_What you are asked to do_: Would you please repeat all of the data exactly, omitting the pictures?

##### Dataset extract

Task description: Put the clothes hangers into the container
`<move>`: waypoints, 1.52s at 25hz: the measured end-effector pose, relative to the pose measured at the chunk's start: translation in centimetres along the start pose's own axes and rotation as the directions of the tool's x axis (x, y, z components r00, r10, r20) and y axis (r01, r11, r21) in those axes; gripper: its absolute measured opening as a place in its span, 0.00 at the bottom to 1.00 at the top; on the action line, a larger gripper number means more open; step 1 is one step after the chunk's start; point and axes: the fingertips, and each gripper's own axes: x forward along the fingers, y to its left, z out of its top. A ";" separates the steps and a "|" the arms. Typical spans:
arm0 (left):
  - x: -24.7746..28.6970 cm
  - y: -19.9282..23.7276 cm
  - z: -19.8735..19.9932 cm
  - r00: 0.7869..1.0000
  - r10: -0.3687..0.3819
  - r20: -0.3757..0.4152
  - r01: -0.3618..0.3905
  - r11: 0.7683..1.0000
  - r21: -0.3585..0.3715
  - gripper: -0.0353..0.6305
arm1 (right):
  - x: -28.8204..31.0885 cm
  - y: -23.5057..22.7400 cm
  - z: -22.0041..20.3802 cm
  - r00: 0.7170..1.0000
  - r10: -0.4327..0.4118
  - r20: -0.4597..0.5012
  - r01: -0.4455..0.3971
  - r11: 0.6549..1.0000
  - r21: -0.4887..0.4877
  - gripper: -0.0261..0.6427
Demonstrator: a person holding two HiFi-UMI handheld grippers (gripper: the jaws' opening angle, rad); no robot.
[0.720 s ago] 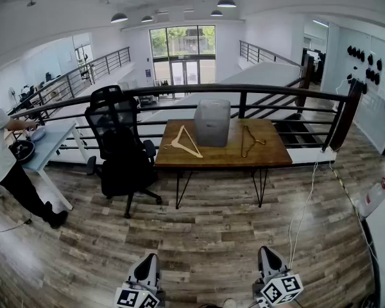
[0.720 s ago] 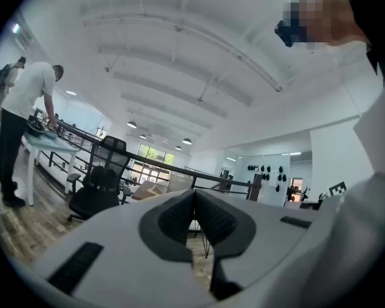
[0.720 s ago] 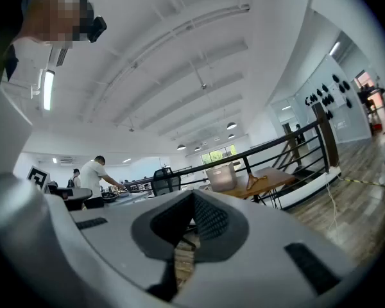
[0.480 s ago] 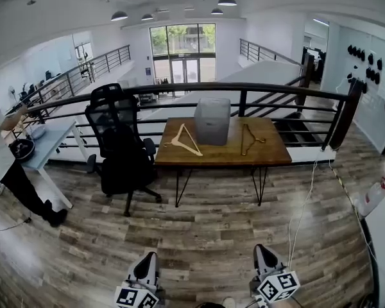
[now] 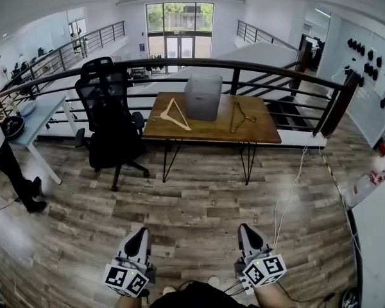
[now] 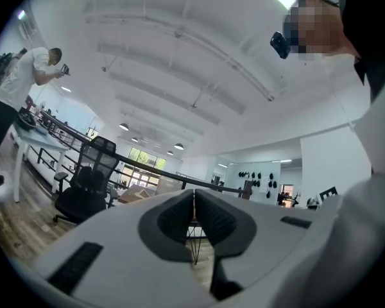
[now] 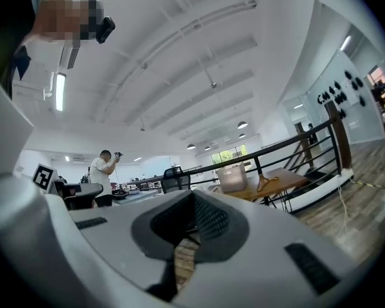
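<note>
Wooden table bears a grey container, with a pale hanger just left of it and a dark hanger just right. Both lie well ahead of the left gripper and right gripper, each closed and empty. Plank floor; black chair beside the table.

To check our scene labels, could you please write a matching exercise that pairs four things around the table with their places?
Things:
1. pale wooden hanger
2. darker hanger
3. grey container
4. black office chair

Places:
A. on the floor, left of the table
B. on the table, right of the container
C. on the table, left of the container
D. on the table, between the two hangers

Pairs: 1-C, 2-B, 3-D, 4-A
</note>
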 end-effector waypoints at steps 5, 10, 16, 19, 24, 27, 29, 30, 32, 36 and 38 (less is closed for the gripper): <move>0.0 -1.2 -0.6 0.999 -0.008 -0.033 0.009 1.000 0.030 0.08 | -1.3 -0.4 0.8 1.000 -0.007 0.019 0.007 1.000 -0.020 0.03; 0.2 -2.4 -0.3 0.999 -0.027 -0.030 0.028 0.999 0.037 0.10 | -2.5 -1.5 2.3 0.998 -0.024 0.061 0.023 1.000 0.010 0.06; 1.5 -3.0 -1.7 0.998 0.007 -0.061 -0.003 0.998 0.062 0.39 | -2.2 -3.3 1.2 0.999 -0.054 0.001 0.054 0.997 -0.050 0.24; 2.1 -3.2 -2.9 0.995 0.034 -0.096 -0.026 0.996 0.081 0.43 | -2.1 -4.8 0.1 0.996 -0.064 -0.056 0.062 0.997 -0.048 0.31; 3.8 -4.8 -4.6 0.989 0.062 -0.137 -0.046 0.993 0.113 0.46 | -2.6 -8.4 -1.0 0.988 -0.075 -0.132 0.069 0.996 -0.050 0.46; 5.1 -5.9 -5.6 0.985 0.094 -0.147 -0.076 0.990 0.121 0.50 | -3.0 -10.7 -1.0 0.984 -0.084 -0.154 0.078 0.996 -0.045 0.51; 5.8 -6.6 -5.9 0.982 0.119 -0.147 -0.103 0.988 0.118 0.52 | -3.4 -12.0 -0.8 0.984 -0.081 -0.161 0.075 0.996 -0.045 0.53; 6.0 -7.0 -6.0 0.981 0.132 -0.145 -0.116 0.987 0.116 0.53 | -3.7 -12.5 -0.7 0.983 -0.077 -0.164 0.070 0.997 -0.044 0.54; 6.5 -8.0 -6.4 0.978 0.147 -0.145 -0.133 0.986 0.104 0.55 | -4.2 -13.5 -0.6 0.983 -0.069 -0.168 0.062 0.997 -0.051 0.54; 7.2 -9.7 -7.8 0.974 0.151 -0.171 -0.136 0.986 0.095 0.58 | -4.4 -15.2 -0.8 0.983 -0.070 -0.167 0.060 0.996 -0.063 0.54; 7.5 -10.1 -8.1 0.970 0.154 -0.187 -0.136 0.985 0.105 0.60 | -4.3 -15.7 -0.7 0.985 -0.069 -0.157 0.060 0.996 -0.061 0.54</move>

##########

_Worked solution_:
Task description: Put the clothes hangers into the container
`<move>`: waypoints, 1.52s at 25hz: the measured end-effector pose, relative to the pose measured at the chunk's start: translation in centimetres along the start pose's own axes and rotation as the directions of the tool's x axis (x, y, z components r00, r10, r20) and y axis (r01, r11, r21) in those axes; gripper: its absolute measured opening as a place in its span, 0.00 at the bottom to 1.00 at the top; on the action line, a larger gripper number means more open; step 1 is one step after the chunk's start; point and axes: the fingertips, and each gripper's own axes: x forward along the fingers, y to its left, z out of its top. A ";" separates the steps and a "|" the arms. Typical spans:
arm0 (left):
  - x: -24.7746..28.6970 cm
  - y: -19.9282..23.7276 cm
  - z: -19.8735..19.9932 cm
  - r00: 0.7869..1.0000
  - r10: -0.3687..0.3819
  - r20: -0.3757..0.4152
  - r01: -0.3618..0.3905
  - r11: 0.7683..1.0000
  - r21: -0.3585..0.3715
  - gripper: -0.0353..0.6305
arm1 (right):
  - x: -28.8204..31.0885 cm
  - y: -23.5057..22.7400 cm
  - z: -22.0041..20.3802 cm
  - r00: 0.7170..1.0000
  - r10: -0.4327..0.4118
  - r20: -0.4597..0.5012
  - r01: -0.4455..0.3971
  - r11: 0.6549..1.0000
  - r21: -0.4887..0.4877
  - gripper: -0.0261..0.6427
Demonstrator: a person holding two HiFi-UMI handheld grippers (gripper: the jaws' opening angle, rad); no robot.
[0.720 s ago] 
[0.720 s ago] 
[0.720 s ago] 
[0.480 s ago] 
[now] 
[now] 
[now] 
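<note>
Wooden table bears a grey container, with a pale hanger just left of it and a dark hanger just right. Both lie well ahead of the left gripper and right gripper, each closed and empty. Plank floor; black chair beside the table.

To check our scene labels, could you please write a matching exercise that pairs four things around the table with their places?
Things:
1. pale wooden hanger
2. darker hanger
3. grey container
4. black office chair

Places:
A. on the floor, left of the table
B. on the table, right of the container
C. on the table, left of the container
D. on the table, between the two hangers

Pairs: 1-C, 2-B, 3-D, 4-A
</note>
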 end-effector waypoints at steps 5, 10, 16, 19, 24, 27, 29, 30, 32, 36 and 38 (less is closed for the gripper): <move>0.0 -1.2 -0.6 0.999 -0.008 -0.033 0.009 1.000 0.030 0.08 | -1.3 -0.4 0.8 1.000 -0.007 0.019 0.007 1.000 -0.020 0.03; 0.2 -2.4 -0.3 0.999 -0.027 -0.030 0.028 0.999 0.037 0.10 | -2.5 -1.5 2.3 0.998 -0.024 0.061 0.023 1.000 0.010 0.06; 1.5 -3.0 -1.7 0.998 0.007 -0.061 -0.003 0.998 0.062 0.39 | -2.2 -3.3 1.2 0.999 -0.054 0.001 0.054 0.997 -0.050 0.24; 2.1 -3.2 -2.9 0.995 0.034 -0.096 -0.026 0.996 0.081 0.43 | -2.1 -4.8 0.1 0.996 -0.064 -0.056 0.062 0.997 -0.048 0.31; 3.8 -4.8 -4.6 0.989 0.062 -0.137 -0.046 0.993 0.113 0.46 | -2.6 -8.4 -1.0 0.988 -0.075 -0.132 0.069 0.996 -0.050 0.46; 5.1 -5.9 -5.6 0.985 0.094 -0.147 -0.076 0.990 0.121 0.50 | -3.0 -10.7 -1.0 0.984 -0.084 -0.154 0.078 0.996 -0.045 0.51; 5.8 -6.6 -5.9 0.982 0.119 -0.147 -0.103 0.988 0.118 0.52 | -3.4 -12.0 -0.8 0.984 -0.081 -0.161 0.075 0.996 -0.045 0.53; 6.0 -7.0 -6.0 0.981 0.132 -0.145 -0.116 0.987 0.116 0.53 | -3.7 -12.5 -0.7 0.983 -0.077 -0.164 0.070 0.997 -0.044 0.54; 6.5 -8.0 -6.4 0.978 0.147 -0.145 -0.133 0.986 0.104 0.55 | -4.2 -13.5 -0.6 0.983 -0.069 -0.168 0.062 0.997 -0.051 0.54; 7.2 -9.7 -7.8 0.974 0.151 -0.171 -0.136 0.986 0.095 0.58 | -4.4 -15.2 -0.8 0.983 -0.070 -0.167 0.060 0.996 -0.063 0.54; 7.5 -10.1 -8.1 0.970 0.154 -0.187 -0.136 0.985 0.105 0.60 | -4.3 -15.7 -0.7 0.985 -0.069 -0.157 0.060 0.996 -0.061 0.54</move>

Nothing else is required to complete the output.